[Problem details]
Here the whole listing must be retyped exactly, with no line omitted.

Data segment START

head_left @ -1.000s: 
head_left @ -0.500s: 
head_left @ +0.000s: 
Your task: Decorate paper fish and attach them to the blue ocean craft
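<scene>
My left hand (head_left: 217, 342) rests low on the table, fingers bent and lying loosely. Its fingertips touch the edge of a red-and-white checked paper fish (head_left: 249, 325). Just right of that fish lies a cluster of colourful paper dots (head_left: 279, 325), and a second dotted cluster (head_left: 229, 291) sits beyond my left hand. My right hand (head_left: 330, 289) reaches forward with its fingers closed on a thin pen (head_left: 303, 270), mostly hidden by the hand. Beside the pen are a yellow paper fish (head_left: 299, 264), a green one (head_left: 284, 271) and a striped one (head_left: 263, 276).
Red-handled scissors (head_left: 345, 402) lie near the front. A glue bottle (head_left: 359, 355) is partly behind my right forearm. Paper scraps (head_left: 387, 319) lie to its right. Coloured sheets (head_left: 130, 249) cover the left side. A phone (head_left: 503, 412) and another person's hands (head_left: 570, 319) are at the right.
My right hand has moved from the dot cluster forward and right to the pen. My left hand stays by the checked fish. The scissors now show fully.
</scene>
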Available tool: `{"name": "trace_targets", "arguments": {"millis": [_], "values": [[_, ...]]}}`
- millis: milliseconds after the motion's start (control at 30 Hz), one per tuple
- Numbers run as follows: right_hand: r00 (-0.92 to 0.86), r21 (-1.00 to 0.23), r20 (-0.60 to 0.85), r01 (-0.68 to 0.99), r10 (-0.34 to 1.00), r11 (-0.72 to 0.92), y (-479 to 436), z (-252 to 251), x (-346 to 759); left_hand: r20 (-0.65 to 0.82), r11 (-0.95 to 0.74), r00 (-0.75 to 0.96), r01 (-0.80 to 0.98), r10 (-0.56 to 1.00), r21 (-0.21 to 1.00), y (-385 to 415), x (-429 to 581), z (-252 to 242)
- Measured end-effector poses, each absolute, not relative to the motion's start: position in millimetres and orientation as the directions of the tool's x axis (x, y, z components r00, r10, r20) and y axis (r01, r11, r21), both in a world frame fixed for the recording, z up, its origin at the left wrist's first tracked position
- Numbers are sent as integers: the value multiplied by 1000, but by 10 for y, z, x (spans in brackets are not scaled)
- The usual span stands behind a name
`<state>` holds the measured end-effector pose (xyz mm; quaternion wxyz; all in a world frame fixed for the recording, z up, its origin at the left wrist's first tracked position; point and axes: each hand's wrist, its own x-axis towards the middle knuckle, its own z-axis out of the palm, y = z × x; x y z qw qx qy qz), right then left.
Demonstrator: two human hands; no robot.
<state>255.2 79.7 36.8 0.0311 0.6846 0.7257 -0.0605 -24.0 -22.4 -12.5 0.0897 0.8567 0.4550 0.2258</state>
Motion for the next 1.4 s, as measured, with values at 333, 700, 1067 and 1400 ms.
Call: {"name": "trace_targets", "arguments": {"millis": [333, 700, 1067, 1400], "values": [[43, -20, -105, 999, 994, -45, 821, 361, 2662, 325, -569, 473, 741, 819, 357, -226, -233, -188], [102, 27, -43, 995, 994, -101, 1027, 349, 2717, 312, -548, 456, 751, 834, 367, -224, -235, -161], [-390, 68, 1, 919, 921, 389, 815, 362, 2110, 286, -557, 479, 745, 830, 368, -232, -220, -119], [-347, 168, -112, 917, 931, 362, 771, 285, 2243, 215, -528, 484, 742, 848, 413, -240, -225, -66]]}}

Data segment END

[Answer]
head_left @ -1.000s: 
head_left @ -0.500s: 
head_left @ +0.000s: 
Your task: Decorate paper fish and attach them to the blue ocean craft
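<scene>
My left hand (head_left: 217, 342) rests low on the table, fingers bent and lying loosely. Its fingertips touch the edge of a red-and-white checked paper fish (head_left: 249, 325). Just right of that fish lies a cluster of colourful paper dots (head_left: 279, 325), and a second dotted cluster (head_left: 229, 291) sits beyond my left hand. My right hand (head_left: 330, 289) reaches forward with its fingers closed on a thin pen (head_left: 303, 270), mostly hidden by the hand. Beside the pen are a yellow paper fish (head_left: 299, 264), a green one (head_left: 284, 271) and a striped one (head_left: 263, 276).
Red-handled scissors (head_left: 345, 402) lie near the front. A glue bottle (head_left: 359, 355) is partly behind my right forearm. Paper scraps (head_left: 387, 319) lie to its right. Coloured sheets (head_left: 130, 249) cover the left side. A phone (head_left: 503, 412) and another person's hands (head_left: 570, 319) are at the right.
My right hand has moved from the dot cluster forward and right to the pen. My left hand stays by the checked fish. The scissors now show fully.
</scene>
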Available tool: `{"name": "trace_targets", "arguments": {"millis": [_], "values": [[_, ...]]}}`
- millis: milliseconds after the motion's start (control at 30 Hz), one per tuple
- Numbers run as follows: right_hand: r00 (-0.92 to 0.86), r21 (-1.00 to 0.23), r20 (-0.60 to 0.85), r01 (-0.68 to 0.99), r10 (-0.34 to 1.00), r11 (-0.72 to 0.92), y (-479 to 436), z (-252 to 251), x (-346 to 759); left_hand: r20 (-0.65 to 0.82), r11 (-0.95 to 0.74), r00 (-0.75 to 0.96), r01 (-0.80 to 0.98), r10 (-0.56 to 1.00), r21 (-0.21 to 1.00), y (-385 to 415), x (-429 to 581), z (-252 to 242)
- Measured end-effector poses, each absolute, not relative to the motion's start: position in millimetres and orientation as the directions of the tool's x axis (x, y, z components r00, r10, r20) and y axis (r01, r11, r21), both in a world frame fixed for the recording, z up, its origin at the left wrist's first tracked position
- Numbers are sent as integers: the value multiplied by 1000, but by 10 for y, z, x (spans in brackets are not scaled)
- The usual span stands behind a name
`<state>` holds the measured end-effector pose (xyz mm; quaternion wxyz; all in a world frame fixed for the recording, z up, its origin at the left wrist's first tracked position; point and axes: each hand's wrist, its own x-axis towards the middle knuckle, its own z-axis out of the palm, y = z × x; x y z qw qx qy qz), right then left.
Demonstrator: two human hands; no robot.
<state>255.2 79.7 36.8 0.0311 0.6846 0.7257 -0.0605 -24.0 -22.4 -12.5 0.0897 0.8567 0.4550 0.2258</state>
Motion for the next 1.4 s, as measured, with values at 333, 700, 1067 and 1400 ms.
Call: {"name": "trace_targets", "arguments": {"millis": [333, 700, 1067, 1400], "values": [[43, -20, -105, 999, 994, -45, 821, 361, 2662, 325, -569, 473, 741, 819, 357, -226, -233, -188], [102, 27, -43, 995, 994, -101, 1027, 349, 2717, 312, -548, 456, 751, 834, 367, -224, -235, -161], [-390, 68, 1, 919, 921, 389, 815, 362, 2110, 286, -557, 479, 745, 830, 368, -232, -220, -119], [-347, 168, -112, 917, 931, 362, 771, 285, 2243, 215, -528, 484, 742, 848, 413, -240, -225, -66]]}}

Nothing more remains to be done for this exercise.